==== Data below ====
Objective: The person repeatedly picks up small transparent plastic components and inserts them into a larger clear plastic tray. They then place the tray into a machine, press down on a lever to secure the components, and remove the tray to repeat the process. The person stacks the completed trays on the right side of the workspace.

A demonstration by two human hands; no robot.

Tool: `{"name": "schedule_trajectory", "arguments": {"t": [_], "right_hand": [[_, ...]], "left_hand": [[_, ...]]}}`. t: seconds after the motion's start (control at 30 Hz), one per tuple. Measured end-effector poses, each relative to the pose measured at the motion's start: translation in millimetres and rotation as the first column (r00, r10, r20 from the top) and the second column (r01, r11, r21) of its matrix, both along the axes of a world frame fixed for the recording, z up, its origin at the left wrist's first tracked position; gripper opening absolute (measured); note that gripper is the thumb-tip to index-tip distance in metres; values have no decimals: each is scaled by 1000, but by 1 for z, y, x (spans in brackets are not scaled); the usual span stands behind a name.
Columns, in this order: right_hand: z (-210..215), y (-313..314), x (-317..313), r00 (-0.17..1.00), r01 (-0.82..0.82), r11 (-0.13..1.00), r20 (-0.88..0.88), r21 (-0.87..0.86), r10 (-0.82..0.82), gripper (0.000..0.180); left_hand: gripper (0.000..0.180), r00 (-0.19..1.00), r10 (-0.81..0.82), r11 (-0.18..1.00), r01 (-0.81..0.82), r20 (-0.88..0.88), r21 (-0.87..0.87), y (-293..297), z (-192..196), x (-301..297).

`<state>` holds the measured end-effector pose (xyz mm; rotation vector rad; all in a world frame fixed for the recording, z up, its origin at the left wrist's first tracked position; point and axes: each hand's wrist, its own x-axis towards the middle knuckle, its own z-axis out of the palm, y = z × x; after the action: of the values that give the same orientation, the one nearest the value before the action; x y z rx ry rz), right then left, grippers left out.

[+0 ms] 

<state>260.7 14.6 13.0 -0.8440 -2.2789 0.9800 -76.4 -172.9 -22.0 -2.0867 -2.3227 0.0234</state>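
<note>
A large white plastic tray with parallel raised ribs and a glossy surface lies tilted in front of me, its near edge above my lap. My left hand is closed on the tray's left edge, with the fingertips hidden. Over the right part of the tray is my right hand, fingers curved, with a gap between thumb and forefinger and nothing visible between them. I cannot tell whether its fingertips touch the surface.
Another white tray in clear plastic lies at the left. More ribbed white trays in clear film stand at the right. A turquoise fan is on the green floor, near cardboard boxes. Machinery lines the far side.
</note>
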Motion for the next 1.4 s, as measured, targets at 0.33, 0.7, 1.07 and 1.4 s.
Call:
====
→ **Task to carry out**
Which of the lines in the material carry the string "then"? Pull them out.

→ **Result for this task**
Objective: The person repeatedly picks up small transparent plastic components and inserts them into a larger clear plastic tray. They then place the tray into a machine, press down on a lever to secure the components, and remove the tray to repeat the process. The person stacks the completed trays on the right side of the workspace.
`<state>` holds the measured end-effector pose (xyz mm; rotation vector rad; all in a world frame fixed for the recording, z up, its origin at the left wrist's first tracked position; point and axes: each hand's wrist, its own x-axis towards the middle knuckle, its own z-axis out of the palm, y = z × x; after the action: of the values that give the same orientation, the one nearest the value before the action; x y z rx ry rz), right then left, grippers left out.

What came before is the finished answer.